* _Problem details_:
Consider the listing below. Extract exactly the lines from the line containing "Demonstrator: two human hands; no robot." to the line containing "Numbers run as", both included.

* _Source data_:
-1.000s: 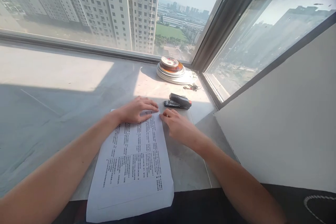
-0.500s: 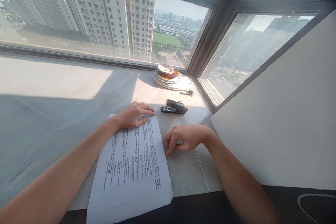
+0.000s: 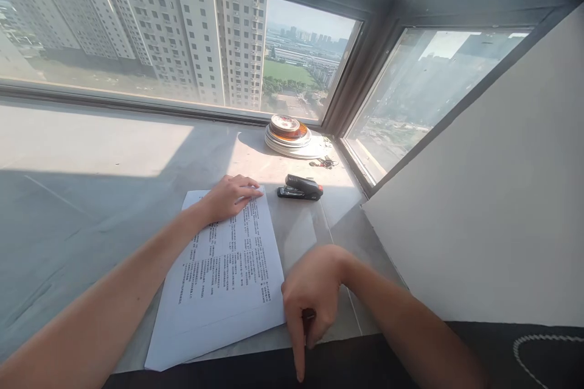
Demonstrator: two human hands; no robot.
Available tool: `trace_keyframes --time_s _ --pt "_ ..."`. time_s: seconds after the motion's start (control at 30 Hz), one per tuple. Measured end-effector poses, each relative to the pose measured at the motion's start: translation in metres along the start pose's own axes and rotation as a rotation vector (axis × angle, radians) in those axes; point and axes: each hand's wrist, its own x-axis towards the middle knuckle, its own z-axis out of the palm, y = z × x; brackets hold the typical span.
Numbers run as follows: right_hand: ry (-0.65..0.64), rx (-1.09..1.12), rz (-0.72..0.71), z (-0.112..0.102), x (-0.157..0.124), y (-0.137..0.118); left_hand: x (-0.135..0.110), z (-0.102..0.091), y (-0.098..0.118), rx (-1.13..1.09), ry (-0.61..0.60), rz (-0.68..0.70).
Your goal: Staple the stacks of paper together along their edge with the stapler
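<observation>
A thin stack of white printed paper sheets [image 3: 223, 267] lies flat on the pale grey stone window ledge [image 3: 91, 194], its near edge close to the ledge's front rim and its far edge toward the glass. The left hand [image 3: 230, 194] rests palm down on the far right corner of the sheets, fingers spread flat and pressing, closed around nothing. The right hand [image 3: 310, 298] sits at the near right corner of the sheets, just beside the edge, loosely curled with the index finger pointing down past the ledge's front; whether it pinches the paper edge cannot be told, and it appears to hold nothing.

Just beyond the paper, apart from both hands, a black desk stapler with a red tip [image 3: 300, 188] lies untouched on the ledge. No staple shows on the sheets at this size, so the pages seem only squared up and held in place, with any fastening not yet done.

Farther back, in the window corner, stands a stack of white and patterned round plates [image 3: 289, 135], with a small dark bunch of keys [image 3: 325, 162] near it. Tall apartment blocks fill the window behind.
</observation>
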Motion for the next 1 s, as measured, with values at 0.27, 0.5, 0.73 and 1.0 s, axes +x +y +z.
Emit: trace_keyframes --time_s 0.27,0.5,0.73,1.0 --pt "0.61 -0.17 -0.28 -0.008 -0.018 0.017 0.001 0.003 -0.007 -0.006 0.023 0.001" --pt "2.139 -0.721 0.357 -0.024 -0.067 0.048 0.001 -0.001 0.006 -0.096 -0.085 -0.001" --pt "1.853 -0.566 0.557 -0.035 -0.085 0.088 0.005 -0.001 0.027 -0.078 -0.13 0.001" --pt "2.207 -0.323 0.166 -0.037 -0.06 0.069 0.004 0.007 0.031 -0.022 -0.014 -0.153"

* _Your solution_:
Demonstrator: two human hands; no robot.
Available tool: `trace_keyframes --time_s _ --pt "_ ..."`. time_s: seconds after the motion's start (control at 30 Hz), one per tuple. Measured end-effector poses, each relative to the pose measured at the motion's start: translation in metres along the start pose's own axes and rotation as a rotation vector (axis × angle, radians) in those axes; point and axes: each hand's wrist, its own x-axis towards the middle knuckle, its own z-axis out of the palm, y = z × x; brackets hold the typical span.
Numbers run as follows: right_hand: ry (-0.65..0.64), rx (-1.09..1.12), rz (-0.72..0.71), z (-0.112..0.102), x (-0.157..0.124), y (-0.137..0.118); left_hand: x (-0.135..0.110), z (-0.102..0.091), y (-0.098..0.118), rx (-1.13..1.09), ry (-0.61..0.60), rz (-0.68..0.70).

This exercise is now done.